Background: Our 165-bed community hospital is in a phase of rapid growth due to demographic changes and expansion of services offered within the hospital. While offering unprecedented level of healthcare access to the community, improvement with emergency department (ED) throughput has emerged as one of our challenges from a patient safety perspective. Unnecessarily prolonged ED wait times have been associated with decreased patient and ED staff satisfaction, and higher cost of care.

Purpose: We structured an initiative to streamline the admission process around the Plan-Do-Study-Act ( PDSA ) model to identify bottlenecks impacting in-patient transition of care; to implement a proactive initiative addressing the barriers; and to evaluate this initiative’s impact on ED to in-patient transition time and make further practice changes as appropriate.

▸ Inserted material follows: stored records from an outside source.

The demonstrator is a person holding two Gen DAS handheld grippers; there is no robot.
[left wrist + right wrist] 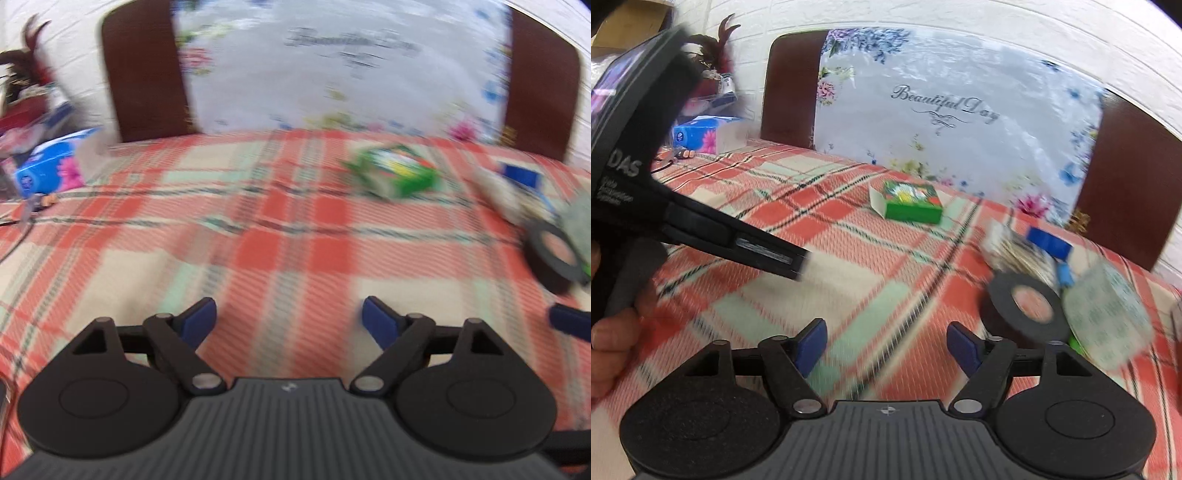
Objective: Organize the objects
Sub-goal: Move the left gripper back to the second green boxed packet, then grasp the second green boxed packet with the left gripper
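Note:
Both views are motion-blurred. A green box (397,173) with one flap open lies on the plaid cloth (258,240) at the far middle; it also shows in the right wrist view (912,202). A black tape roll (1025,308) lies at the right, just ahead of my right gripper (886,349), which is open and empty. The roll also shows in the left wrist view (552,256). Beside it lie a pale patterned box (1108,321), a striped packet (1021,256) and a blue item (1049,242). My left gripper (289,321) is open and empty over bare cloth.
A blue tissue box (709,134) and dark red clutter (26,85) stand at the far left. A brown headboard with a floral "Beautiful Day" panel (945,107) backs the surface. The left gripper's body (665,177) crosses the right wrist view at left.

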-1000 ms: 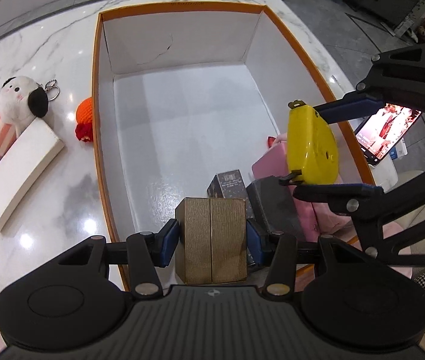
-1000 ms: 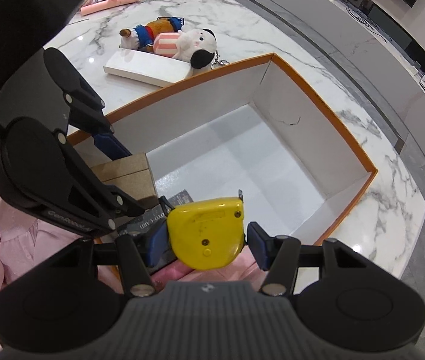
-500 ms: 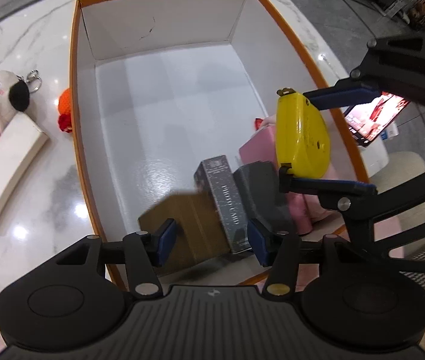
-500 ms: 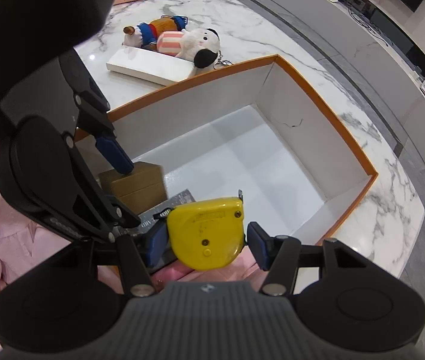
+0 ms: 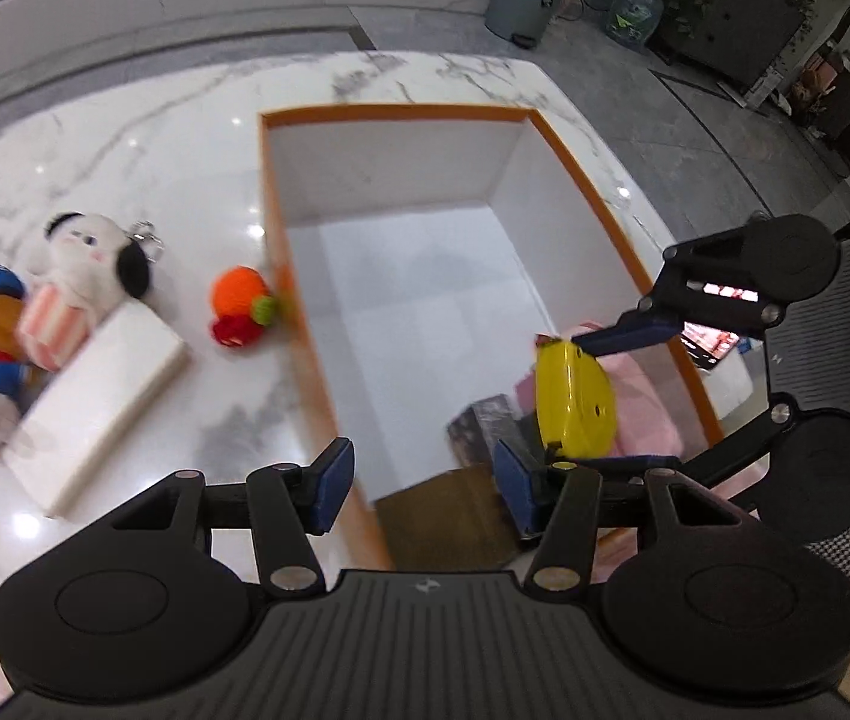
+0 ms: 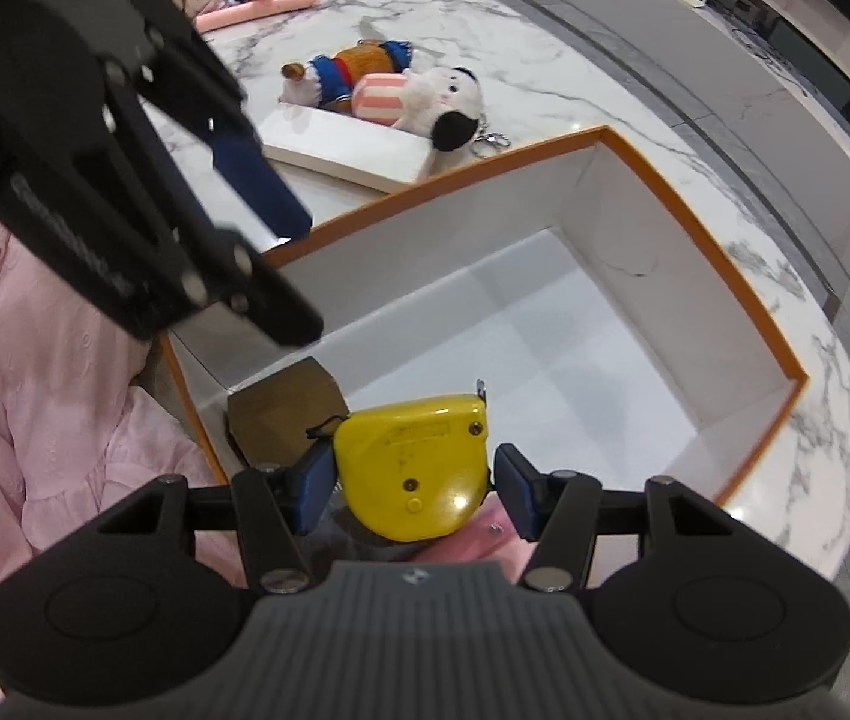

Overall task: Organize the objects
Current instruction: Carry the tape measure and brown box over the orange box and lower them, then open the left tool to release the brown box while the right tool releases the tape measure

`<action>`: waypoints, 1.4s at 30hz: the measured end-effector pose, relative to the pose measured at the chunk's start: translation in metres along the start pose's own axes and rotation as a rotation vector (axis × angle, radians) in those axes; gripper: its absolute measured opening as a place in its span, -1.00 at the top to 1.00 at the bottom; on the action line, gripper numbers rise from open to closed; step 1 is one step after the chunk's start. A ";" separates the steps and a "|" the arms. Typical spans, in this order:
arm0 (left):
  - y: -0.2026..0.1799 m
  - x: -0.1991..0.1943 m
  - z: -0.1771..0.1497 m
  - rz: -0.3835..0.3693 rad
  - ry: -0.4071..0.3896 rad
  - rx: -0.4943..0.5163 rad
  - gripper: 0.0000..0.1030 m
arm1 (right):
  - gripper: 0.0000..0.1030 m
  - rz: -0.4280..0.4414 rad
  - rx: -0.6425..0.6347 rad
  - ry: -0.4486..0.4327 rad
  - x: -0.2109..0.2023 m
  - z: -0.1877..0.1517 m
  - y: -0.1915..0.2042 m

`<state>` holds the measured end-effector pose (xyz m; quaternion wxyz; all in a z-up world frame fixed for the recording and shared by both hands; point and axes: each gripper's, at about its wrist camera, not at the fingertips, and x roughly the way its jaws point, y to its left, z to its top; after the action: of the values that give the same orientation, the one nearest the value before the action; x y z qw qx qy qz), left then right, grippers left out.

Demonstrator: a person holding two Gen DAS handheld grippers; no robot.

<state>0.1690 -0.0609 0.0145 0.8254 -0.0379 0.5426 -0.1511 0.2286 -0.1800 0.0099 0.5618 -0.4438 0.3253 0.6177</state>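
Item: yellow hard-plastic tape measure (image 6: pixel 416 471), clamped across its flat sides in my right claw (image 6: pixel 413 480), hanging over the near corner of the orange-rimmed white cardboard box (image 6: pixel 695 228). Handling, by my estimate: rigid, glossy, dense; likely to slip if the grip loosens, so hold mid-body. My left claw (image 5: pixel 422 489) stands apart, empty, over the box's near left rim.

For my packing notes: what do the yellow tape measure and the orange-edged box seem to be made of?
The yellow tape measure looks like hard glossy plastic: it has a bright highlight, moulded edges and small screws. The orange-edged box seems to be matte white cardboard: thin flat walls and a small crack in one wall.
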 end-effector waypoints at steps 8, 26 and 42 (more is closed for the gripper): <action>0.023 0.002 -0.010 0.016 -0.003 -0.047 -0.18 | -0.14 0.035 -0.032 0.042 0.023 0.019 0.010; 0.065 0.003 -0.017 -0.081 -0.045 -0.167 -0.18 | -0.14 0.089 -0.081 0.213 0.058 0.051 0.021; 0.072 0.002 -0.018 -0.140 -0.074 -0.179 -0.18 | -0.14 0.204 -0.096 0.280 0.070 0.059 0.020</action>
<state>0.1679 0.0087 -0.0108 0.8256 -0.1549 0.5192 -0.1580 0.1996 -0.1018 -0.0330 0.4236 -0.5164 0.4140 0.6185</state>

Description: A focus group comprised of volunteer hospitalists was tasked with this initiative. Admission data was collected retrospectively for 15 consecutive days in August 2019. Time specific data for each admission was obtained, including Decision to Admit time (DTA), hospitalist Accept Time (AT), and admitting hospitalist category. The initial plot (Table 1) shows a surge of admissions between midnight and 2 am with a few patients not being evaluated overnight (1.9/night). Consequently, delayed admissions pending for day team hospitalists, resulted in prolonged ED length of stay. Using computerized hospital-ED tracking system we formulated a trigger-response protocol to predict volume of admissions, allowing us to respond proactively to any surges (Table 2). Post-intervention, data was collected for 14 consecutive days in October 2019 and measured variables were compared (Table 1).Results: A total of 802 admissions were assessed; 409 (29.2/day) pre-intervention and 393 (28.1/day) post-intervention. Data was analyzed using SAS 9.3. DTA to AT was used as a surrogate marker of avoidable ED wait time. There was a statistically significant improvement in DTA to AT by 20.4 minutes [95% CI 18.6-22.3 minutes, p<0.01 (paired t-test)] from 91 minutes to 69 minutes, a 22% improvement. This translates to 9.5 patient hours per day reduced in ED throughput time. A significant reduction in number of delayed overnight admissions was observed, decreasing from 30 to 14 patients pending admission in the morning, pre and post intervention, respectively; a 53% reduction.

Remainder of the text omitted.